Pieter Levels, known online as levelsio, is one of the most studied indie developers on the internet. He is often cited in “build in public” conversations, but many summaries of his story are either shallow or full of recycled claims with no source.
This article is intentionally fact-based. It focuses on what can be verified from his own published pages and interviews, then translates those facts into practical lessons for founders who want to build profitable products without venture capital.
If you are researching how a solo builder can run multiple internet businesses at once, Levels is still one of the strongest real-world case studies.
Who Is Pieter Levels?
Pieter Levels is a Dutch indie hacker and bootstrapped founder best known for:
- Nomad List
- Remote OK
- Photo AI
- Interior AI
He became widely known after publicly documenting his “12 startups in 12 months” challenge. In a Wired profile, Levels explained that most of those attempts failed, but the process helped him discover ideas that later became meaningful businesses. That framing matters: his story is not “one perfect idea,” but repeated shipping and filtering.
What He Actually Built (With Verifiable Context)
One of the most useful primary sources is the projects section on his own site, where he lists products, start dates, and self-reported annual revenue figures.
Nomad List
According to levels.io, Nomad List started in 2014. In interviews and profiles, Levels describes its early version as very lightweight: initially assembled with simple tools before growing into a full product. Wired also reported that it was profitable on day one, which aligns with his long-standing bootstrap philosophy: start charging quickly, then improve.
In a recent self-reported monthly snapshot, this asset layer (listed there as Nomads.com) was around $15k/month, which helps explain why his community/data products remain strategically important even after the rise of his AI products.
The tactical insight is not “build a massive app first.” It is:
- Find a clear user pain.
- Ship a narrow first version.
- Ask for payment early.
- Expand features only after demand is proven.
Remote OK
Remote OK is listed on levels.io as launched in 2015. It is one of the best examples of compounding within a focused market: global remote work. Instead of treating product and audience as separate projects, Levels built around adjacent user intent. People searching for remote lifestyle insights naturally overlap with people seeking remote jobs.
That durability also shows up in his self-reported monthly numbers: RemoteOK was about $36k/month, a meaningful contribution from a long-running product launched years before the current AI cycle.
That adjacency strategy is a pattern indie developers can copy:
- Build in one niche.
- Reuse distribution in that niche.
- Launch adjacent products that serve the same audience at a different step in their journey.
Photo AI and Interior AI
On levels.io, both products are listed as started in 2022, during the rapid rise of generative AI tools.
In the same self-reported monthly snapshot, PhotoAI was about $102k/month and InteriorAI about $39k/month, indicating that these newer AI products became major revenue drivers in his portfolio. Levelsio.com itself was also listed at roughly $17k/month, showing that his personal distribution layer still monetizes alongside product revenue.

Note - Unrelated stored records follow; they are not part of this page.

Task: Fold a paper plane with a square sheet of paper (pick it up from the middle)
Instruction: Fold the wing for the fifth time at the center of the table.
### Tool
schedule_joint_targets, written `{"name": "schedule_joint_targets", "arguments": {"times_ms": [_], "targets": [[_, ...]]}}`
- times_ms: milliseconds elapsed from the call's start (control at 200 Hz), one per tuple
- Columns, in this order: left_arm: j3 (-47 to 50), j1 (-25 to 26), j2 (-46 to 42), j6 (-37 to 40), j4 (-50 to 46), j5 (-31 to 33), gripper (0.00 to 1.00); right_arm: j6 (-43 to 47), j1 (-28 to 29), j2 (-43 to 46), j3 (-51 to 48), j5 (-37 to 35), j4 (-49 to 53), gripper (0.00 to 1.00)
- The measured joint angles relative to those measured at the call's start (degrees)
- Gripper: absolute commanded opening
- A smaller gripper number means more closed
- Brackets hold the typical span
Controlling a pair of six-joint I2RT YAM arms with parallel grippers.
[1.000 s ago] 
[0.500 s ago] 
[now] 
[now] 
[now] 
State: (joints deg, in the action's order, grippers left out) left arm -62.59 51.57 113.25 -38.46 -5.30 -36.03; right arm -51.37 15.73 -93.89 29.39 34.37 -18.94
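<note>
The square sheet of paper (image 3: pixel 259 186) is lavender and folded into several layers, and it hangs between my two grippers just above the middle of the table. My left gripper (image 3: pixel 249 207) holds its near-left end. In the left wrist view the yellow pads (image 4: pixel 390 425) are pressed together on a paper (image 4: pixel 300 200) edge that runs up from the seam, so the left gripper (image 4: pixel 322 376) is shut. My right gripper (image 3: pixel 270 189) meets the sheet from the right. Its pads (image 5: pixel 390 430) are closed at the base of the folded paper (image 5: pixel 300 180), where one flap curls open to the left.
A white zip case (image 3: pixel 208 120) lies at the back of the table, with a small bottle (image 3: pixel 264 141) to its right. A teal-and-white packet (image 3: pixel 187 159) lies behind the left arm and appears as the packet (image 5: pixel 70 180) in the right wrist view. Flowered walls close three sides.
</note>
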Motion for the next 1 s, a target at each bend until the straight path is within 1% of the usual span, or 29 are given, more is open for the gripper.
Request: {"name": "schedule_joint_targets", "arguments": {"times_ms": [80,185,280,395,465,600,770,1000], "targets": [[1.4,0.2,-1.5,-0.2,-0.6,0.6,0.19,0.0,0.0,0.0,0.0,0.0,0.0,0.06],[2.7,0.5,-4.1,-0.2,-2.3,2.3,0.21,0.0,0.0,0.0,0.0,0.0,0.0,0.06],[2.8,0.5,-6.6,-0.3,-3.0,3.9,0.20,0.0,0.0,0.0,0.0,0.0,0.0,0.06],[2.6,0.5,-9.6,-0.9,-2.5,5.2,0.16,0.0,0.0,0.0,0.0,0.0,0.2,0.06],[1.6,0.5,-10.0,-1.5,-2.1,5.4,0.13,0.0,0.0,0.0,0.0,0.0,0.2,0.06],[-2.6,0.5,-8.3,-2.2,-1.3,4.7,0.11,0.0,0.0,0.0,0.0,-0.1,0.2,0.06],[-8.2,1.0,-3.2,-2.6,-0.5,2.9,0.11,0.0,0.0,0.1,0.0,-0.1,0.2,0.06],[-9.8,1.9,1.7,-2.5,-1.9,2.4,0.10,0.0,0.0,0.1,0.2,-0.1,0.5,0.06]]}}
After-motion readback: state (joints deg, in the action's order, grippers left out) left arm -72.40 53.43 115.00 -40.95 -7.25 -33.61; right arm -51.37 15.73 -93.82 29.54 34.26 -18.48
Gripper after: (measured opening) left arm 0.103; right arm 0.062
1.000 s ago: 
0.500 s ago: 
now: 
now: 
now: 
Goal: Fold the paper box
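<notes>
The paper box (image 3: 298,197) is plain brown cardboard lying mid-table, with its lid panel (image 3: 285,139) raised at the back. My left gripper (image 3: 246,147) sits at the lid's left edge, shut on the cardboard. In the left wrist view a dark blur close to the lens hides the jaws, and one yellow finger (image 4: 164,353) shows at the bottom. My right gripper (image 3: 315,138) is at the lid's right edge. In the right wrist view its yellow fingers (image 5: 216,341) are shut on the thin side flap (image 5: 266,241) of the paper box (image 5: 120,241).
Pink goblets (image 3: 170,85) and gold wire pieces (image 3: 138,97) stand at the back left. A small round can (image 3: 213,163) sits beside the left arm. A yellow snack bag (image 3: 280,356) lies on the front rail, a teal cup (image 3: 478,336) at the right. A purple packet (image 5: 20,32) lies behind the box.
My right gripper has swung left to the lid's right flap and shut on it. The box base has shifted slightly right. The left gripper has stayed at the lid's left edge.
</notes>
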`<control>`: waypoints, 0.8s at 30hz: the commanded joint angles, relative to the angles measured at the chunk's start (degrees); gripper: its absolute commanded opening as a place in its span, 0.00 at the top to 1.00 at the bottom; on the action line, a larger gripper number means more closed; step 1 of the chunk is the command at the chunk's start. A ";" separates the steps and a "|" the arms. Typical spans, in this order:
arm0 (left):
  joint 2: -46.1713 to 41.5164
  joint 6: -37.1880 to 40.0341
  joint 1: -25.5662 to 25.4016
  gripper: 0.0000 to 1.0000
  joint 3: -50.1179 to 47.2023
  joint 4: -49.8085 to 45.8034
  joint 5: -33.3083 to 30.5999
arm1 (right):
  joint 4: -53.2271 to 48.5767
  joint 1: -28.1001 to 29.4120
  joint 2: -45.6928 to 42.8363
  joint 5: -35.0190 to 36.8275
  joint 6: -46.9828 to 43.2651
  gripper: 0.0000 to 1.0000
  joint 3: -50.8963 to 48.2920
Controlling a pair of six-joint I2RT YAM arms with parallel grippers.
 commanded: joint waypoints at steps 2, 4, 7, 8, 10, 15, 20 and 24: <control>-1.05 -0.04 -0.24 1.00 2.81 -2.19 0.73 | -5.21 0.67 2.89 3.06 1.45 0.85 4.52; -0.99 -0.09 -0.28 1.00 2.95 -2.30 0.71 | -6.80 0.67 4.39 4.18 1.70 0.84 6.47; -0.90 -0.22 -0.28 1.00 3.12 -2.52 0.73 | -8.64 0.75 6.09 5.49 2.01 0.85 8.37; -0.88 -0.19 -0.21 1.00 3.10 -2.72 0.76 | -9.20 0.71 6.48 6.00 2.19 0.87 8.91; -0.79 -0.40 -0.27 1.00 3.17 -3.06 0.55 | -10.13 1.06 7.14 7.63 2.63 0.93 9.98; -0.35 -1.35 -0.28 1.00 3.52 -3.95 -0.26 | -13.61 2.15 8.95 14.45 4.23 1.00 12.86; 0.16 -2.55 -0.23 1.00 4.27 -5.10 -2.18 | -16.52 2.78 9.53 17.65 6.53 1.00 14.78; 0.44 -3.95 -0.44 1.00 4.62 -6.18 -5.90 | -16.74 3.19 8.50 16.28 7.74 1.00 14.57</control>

For readers using this site as a directory, the two relevant internal pages are:
- Photo AI for AI-generated photos and avatars.
- Interior AI for AI-powered interior redesign concepts.
The key strategic point is timing plus execution speed. Many people saw the AI wave in 2022. Fewer shipped practical consumer products quickly, then iterated in public with pricing, examples, and user feedback loops.
The Core Operating Model Behind Levels’ Results
When founders discuss Levels, they often focus on revenue screenshots or product names. The more valuable layer is his operating model.
1. Fast Validation Over Perfect Architecture
Levels repeatedly prioritizes market validation over technical perfection in the first version. The Wired profile about Nomad List highlights how minimal his early build was. This mirrors a durable bootstrap rule: if users will not pay for a rough v1, technical polish alone will not solve the business problem.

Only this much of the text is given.